Reviews
Fouché takes an interesting and challenging approach to examining the lives of three black inventors... In debunking some of the myths, including financial success and race pride, Fouché humanizes them and examines the greater significance of their work in the context of American sociological and commercial history.
Meticulously researched and well written... Readable, interesting, and highly recommended. Fouché is to be commended for reuniting the humanity of a neglected group of inventors with their better-known inventions.
Thoughtful and interesting, this book provides useful new insights into invention in the U. S. at the dawn of the electrical age.
Granville Woods patented devices as diverse as a steam boiler furnace and an electric incubator. Shelby Davidson strove to improve efficiency at the U.S. Treasury by inventing adding machines. Lewis Latimer co-patented a train-car lavatory and several improvements to electric lamp design. Historian Rayvon Fouché documents the struggles of these early black inventors and dismantles several myths surrounding their lives.

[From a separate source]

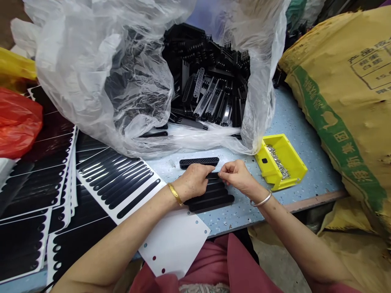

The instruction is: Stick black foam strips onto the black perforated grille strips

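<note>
Several long black strips with rounded ends (214, 199) lie side by side on the blue speckled table in front of me. Over their upper left part is my left hand (197, 179), its index finger stretched to the right and the other fingers curled under. My right hand (236, 175) pinches thumb and index finger together at the right end of the uppermost strips; whatever is between the fingertips is too small to make out. Just beyond both hands lies a black piece with a honeycomb-patterned face (199, 162).
A clear plastic bag (146, 138) full of black plastic parts (210, 85) lies open at the back. Right of my hands sits a yellow bin (282, 162) of small metal pieces. Sheets of black stickers (122, 179) cover the left. A large yellow sack (345, 81) stands right.
</note>
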`<state>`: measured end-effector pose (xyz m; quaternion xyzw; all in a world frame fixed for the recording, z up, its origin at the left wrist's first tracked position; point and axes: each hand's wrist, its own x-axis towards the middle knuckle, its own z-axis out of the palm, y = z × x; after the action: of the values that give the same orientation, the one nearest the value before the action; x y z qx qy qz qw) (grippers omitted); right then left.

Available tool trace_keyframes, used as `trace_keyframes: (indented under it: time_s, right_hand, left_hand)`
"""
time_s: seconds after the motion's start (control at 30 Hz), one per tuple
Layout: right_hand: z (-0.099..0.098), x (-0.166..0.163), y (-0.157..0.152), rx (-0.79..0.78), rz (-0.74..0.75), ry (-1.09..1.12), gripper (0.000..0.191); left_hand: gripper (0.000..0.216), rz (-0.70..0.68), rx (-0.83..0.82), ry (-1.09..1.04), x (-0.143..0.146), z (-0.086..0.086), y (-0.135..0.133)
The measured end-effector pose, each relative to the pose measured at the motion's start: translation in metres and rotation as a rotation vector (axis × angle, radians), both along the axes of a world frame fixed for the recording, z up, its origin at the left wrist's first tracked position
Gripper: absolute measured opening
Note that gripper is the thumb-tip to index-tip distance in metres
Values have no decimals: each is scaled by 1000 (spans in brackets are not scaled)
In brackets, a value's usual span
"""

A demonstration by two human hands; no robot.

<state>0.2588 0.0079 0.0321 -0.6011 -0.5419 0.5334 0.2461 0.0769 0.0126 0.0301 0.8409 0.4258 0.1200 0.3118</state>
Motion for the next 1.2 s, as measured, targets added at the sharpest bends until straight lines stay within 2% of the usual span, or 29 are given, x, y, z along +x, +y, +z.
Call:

Fouché documents the struggles of these black inventors and dismantles several myths surrounding their lives.
Refutes the common notion that inventors were lone geniuses who worked in relative isolation in the late 19th-early 20th century world.
Fouché vividly captures the real lives of black inventors, defining and cutting through obscuring myths and ideologies. Black Inventors in the Age of Segregation forces us to rethink contentious issues of race, technology, and invention.